What you need to know
- A new report in Bloomberg reveals that Mike Laidlaw was working on a King Arthur-inspired RPG when it was canceled in early 2020.
- Laidlaw was hired by Ubisoft after leaving Bioware. He's best known for working on the Dragon Age series.
- Serge Hascoët, who allegedly canceled the project, resigned from Ubisoft following sexual misconduct allegations.
When Mike Laidlaw left BioWare in 2017, it was after 14 years with the company and an impressive resume of work on some of the company's most well-known titles. Specifically, he was the creative director on the Dragon Age series but also worked on Mass Effect.
In 2018, it was announced that Laidlaw would be joining Ubisoft Quebec, best known for its work on recent Assassin's Creed games, to work on an unannounced project, although he ended up leaving in 2020 without explanation.

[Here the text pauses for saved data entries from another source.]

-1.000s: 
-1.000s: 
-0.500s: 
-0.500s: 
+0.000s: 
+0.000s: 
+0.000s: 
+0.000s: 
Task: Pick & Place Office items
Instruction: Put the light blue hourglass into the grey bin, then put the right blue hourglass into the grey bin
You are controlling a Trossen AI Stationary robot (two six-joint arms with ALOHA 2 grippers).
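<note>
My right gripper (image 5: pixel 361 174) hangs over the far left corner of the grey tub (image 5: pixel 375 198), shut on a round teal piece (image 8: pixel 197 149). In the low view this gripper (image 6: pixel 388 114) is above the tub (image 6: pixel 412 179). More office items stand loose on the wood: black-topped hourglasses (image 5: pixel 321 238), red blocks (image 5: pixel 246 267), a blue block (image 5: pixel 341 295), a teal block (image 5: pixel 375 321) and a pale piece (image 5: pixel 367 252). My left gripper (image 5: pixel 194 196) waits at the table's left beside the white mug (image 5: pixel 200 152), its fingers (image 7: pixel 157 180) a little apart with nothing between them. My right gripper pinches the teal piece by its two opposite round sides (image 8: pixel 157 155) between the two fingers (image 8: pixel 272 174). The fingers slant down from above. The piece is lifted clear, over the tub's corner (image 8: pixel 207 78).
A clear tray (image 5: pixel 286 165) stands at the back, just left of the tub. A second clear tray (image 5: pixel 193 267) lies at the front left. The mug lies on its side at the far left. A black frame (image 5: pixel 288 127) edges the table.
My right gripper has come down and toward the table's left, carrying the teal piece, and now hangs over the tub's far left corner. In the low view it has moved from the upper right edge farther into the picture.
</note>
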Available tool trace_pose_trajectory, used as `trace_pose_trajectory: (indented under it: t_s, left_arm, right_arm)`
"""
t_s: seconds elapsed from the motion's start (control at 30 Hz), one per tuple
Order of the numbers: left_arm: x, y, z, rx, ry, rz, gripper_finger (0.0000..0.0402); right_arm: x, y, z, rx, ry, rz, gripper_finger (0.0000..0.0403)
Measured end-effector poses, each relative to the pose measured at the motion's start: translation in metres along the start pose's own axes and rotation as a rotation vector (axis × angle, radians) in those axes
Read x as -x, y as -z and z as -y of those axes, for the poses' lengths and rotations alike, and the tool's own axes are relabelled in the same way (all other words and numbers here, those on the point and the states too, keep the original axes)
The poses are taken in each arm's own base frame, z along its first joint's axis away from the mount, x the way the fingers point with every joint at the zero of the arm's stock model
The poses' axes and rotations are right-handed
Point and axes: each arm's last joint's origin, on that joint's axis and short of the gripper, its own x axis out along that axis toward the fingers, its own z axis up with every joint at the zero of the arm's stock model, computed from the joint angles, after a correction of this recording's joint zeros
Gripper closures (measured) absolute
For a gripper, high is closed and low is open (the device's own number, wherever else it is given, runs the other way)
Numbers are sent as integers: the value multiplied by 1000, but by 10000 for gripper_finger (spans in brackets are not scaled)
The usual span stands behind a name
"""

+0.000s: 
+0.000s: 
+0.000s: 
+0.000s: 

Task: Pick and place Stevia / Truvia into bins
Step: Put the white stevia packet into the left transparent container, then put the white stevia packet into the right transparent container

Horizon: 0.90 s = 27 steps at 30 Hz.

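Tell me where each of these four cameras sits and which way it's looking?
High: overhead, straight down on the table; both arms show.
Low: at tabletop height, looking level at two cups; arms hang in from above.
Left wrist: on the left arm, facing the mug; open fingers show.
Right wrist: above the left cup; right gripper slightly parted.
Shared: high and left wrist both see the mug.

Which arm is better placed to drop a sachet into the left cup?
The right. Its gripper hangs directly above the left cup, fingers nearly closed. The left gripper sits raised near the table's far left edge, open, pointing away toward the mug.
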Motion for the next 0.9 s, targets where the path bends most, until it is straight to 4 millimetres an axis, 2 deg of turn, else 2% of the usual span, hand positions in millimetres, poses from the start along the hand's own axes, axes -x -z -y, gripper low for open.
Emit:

Now, a new report in Bloomberg states that Laidlaw was developing a role-playing game based on the adventures of King Arthur and the Knights of the Round Table, codenamed Avalon. However, the game was canceled by Ubisoft's former chief creative officer Serge Hascoët, who wasn't a fan of fantasy and put pressure on the team, saying that it needed to be "better than Tolkien."
The report contains some details about the canceled project. An early version was going to have co-op multiplayer similar to Monster Hunter, for example. To salvage the project, the team pitched other settings, including a sci-fi one and another based on Greek mythology (worth noting that Ubisoft's Assassin's Creed series tackled this in Odyssey). However, Hascoët declined to go with any of those ideas.
This all comes from sources close to the project, but neither Laidlaw or a Ubisoft spokesperson commented.
However, people on Twitter have given credence to the report. Jordan Lemos, who was a scriptwriter on Assassin's Creed: Odyssey, said that the team was "crushed by Serge."
"I worked on the project twice for short periods of time. I loved the narrative of the game and we had a super strong writing team early on. The entire team was great and driven by passion which was then crushed by Serge," he wrote on Twitter. Olivia Alexander, who also used to work at Ubisoft Quebec, said that working there was like "being bullied in middle school, except bullies in middle school don't wield an HR department like a club with nails."
Hascoët was also in the news recently. He was one of multiple Ubisoft executives that left the company earlier this month after multiple sexual misconduct and workplace abuse allegations. Yves Guillemot stepped into the role of chief creative officer. Multiple spokespeople, including Guillemot, promised that Ubisoft was set to change its workplace culture and implement new processes for dealing with toxic behavior.
Andrée Cossette, managing director of Ubisoft Quebec, also just left the company but a company spokesperson said it wasn't tied to the recent allegations.